Next week, ex-CBSer John Roberts starts at CNN. He'll fill Morton's liberal loafers nicely.
This week the CBS News "Public Eye" blog turned its weekly Friday "Outside Voices" space over to Tim Graham, Director of Media Analysis at the Media Research Center: "Tim Graham On What Conservative Media Critics Are And Aren't."
The CBSNews.com introduction to the February 17 posting:
If a conservative were to start a career in the field of politics with the goal of gaining maximum exposure in the "mainstream media," probably the last thing he or she would do is sign up with a conservative media watchdog group. Conservatives of a certain pre-Internet vintage knew it was hard enough getting your name in the paper without picking a fight with the media giants. But since Public Eye was kind enough to solicit this "outside voice," let's explore a few questions we are often asked:
1. Are you anti-journalist? Left-wing media-watch groups like Fairness and Accuracy in Reporting make a show of how they're "pro-journalist," as if we at the MRC are not. Surely, Dan Rather is not on our Most Admired list. But we have a deep, geeky love of the news. Several of us can remember being grade-school age and watching Vietnam stories with 'VIA SATELLITE' graphics on screen, when the technology was new and exciting. At 17, I was a little late for my dishwashing job the night Walter Cronkite did his last newscast.
We know the value of reporting done right, but we also warn of the harm of reporting done wrong. We're media critics in part because we're angered by media unfairness, inaccuracy and even injustice in reporting on our ideas and our think tanks, on our political leaders and our historical heroes, on our religious faiths and our traditional family upbringings. But the great majority of what we watch and read is not noticeably unfair or inaccurate. If we were asked the recent CBS poll question, "How often do the news media tell the truth," we would answer "most of the time." So much of the news our patient analysts review every day is focused on subjects without earth-shaking political impact: who won at the Olympics, wildfires and church arsons, low-fat diets and teenage alcohol consumption, missing white girls and Britney Spears neglecting to belt up her baby. We don't suspect the networks are twisting or omitting facts for a political agenda in these hours.

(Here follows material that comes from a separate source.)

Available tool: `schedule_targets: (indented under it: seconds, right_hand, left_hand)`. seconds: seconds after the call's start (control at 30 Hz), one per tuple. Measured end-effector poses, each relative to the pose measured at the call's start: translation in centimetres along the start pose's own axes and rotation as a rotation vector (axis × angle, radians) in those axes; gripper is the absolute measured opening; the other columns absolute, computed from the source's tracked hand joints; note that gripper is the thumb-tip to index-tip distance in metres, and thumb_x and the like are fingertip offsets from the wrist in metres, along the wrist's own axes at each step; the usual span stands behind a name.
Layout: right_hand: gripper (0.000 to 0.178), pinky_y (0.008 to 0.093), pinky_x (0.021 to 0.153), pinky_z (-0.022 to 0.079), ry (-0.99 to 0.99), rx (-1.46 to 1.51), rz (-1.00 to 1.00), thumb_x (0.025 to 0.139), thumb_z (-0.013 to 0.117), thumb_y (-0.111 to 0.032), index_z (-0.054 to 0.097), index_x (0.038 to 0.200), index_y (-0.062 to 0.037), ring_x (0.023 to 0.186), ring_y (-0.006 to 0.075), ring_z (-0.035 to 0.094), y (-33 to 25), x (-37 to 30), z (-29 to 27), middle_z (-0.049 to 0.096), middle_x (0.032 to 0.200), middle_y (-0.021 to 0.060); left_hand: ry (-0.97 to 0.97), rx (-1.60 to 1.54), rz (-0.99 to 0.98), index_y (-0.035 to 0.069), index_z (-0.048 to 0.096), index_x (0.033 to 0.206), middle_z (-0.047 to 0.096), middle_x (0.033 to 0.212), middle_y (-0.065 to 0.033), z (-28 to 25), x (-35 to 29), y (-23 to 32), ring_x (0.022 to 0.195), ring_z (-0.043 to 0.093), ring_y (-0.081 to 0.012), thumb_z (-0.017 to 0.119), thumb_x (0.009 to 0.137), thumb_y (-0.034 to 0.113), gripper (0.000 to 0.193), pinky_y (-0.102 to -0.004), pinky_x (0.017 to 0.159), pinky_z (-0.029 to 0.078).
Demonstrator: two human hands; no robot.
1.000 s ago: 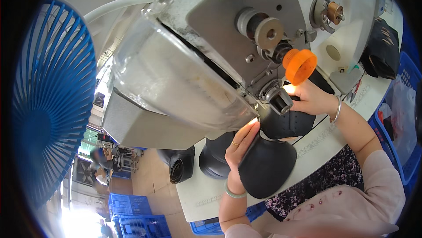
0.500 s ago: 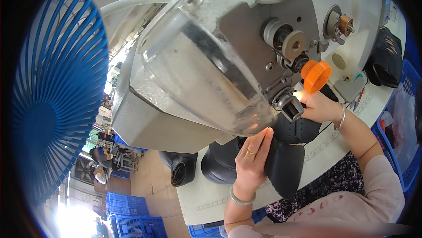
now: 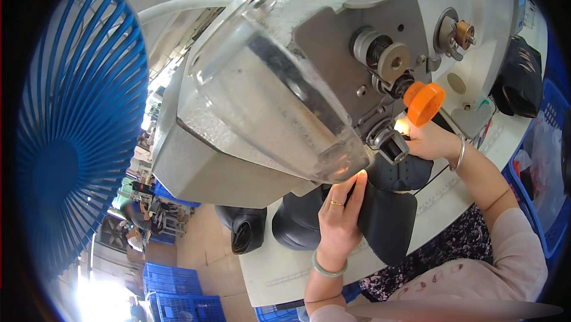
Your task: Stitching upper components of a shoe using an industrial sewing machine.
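Low in the frame, right of centre, my left hand [image 3: 341,220] lays its fingers together along a black panel [image 3: 389,224]; my right hand [image 3: 433,139], farther right, is half-hidden. Whether either pinches, I cannot tell.

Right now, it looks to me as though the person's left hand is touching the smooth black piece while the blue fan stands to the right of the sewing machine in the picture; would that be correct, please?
Not quite: the head view shows the blue fan to the left of the sewing machine. The left hand is indeed touching the smooth black piece.
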State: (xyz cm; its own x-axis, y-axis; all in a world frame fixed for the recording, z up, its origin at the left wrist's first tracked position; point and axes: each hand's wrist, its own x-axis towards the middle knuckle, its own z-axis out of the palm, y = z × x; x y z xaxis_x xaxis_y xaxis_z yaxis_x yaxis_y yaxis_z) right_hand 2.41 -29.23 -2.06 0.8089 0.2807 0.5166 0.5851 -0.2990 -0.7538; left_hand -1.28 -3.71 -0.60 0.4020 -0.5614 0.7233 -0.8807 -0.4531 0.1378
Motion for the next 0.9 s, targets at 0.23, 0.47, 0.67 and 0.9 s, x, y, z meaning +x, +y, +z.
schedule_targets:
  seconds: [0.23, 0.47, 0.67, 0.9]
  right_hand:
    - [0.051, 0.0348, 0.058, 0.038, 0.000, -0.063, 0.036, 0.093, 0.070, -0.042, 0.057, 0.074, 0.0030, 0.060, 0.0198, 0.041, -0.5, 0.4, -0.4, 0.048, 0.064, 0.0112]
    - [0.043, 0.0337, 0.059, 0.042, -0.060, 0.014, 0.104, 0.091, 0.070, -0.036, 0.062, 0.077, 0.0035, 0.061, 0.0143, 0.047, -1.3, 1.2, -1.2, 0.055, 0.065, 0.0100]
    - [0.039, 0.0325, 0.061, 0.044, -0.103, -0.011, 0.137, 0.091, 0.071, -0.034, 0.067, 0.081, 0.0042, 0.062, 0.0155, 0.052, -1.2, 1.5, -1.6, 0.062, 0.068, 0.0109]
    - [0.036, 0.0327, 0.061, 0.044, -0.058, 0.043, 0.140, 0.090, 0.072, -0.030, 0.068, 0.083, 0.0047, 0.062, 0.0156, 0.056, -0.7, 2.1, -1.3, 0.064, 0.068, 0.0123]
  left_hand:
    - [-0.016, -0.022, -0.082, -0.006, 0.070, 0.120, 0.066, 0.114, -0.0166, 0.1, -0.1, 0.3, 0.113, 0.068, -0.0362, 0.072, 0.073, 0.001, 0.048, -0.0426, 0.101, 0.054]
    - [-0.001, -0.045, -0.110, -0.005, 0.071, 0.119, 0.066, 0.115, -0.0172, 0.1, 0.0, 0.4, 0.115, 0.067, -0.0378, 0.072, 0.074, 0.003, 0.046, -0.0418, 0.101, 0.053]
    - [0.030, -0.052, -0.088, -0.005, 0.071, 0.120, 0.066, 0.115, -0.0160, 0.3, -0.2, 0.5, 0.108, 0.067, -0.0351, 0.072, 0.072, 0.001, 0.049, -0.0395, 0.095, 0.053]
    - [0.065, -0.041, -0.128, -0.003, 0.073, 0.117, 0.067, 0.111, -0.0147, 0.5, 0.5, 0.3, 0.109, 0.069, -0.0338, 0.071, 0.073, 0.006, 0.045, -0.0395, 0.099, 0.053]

After decades on this beat, we're familiar with the workings of journalism (in my case, I had a recent stint in the White House press corps) and we're willing to consider that many stories we don't like, like the Cheney frenzy this week, are undeniably news. (We may not like the "flood the zone" number of stories, or the tilt within, but would concede it's a story.)
2. Are you cheerleaders for corporate conglomeration in the news business? Conservatives are clearly capitalists, but if there's one thing that left-wing and right-wing media critics can agree on, it's that TV news is too dumbed-down and focus-grouped and concentrated on cheesy stories of the nanny-shook-the-baby-too-hard variety.
For liberal media critics, these stories obstruct the media from having a political impact -- what Danny Schechter calls "serving democracy" and displaying "conscience" instead of goosing commerce. As conservative media critics, we can understand how a day heavy on News Lite is a day for high fives at the Bush White House. But it was also a pleasing vacation from scandal stories for the Clinton White House as well, from the O.J. Simpson trial forward.
Media critics of both varieties can easily be accused of being snobbish, of wanting more spinach for viewers, so that more Americans might be able to identify who is Secretary of State or who is Chief Justice of the Supreme Court, or understand what is a conference report or a health savings account.
3. Are you only happy when conservatives get to dominate the news? This reminds me of an old Bill Moyers quote from 1991 in the public-broadcasting newspaper Current, complaining about David Horowitz trying to balance out PBS: "He and his ilk do not want 'fairness and balance' -- they want unanimity. They don't want 'media integrity' -- they want media subservience to their ideology. To him and his reactionary allies, criticism equals subversion, opposition equals treason, and liberalism is a personal affront."
Liberalism at its most arrogant assumes that "dissent" is narrowly defined as heroic disagreement with stodgy conservatism and "speaking truth to power" is the same as exposing conservatives as reckless and ridiculous. But when the president or the Senate leader is a Democrat, doesn't the definition of power change? It's not just elected leaders. To conservative media critics, the established media elite aren't speaking truth to power '€" they are the power. They are not dissenters, but the authority the dissenters are challenging.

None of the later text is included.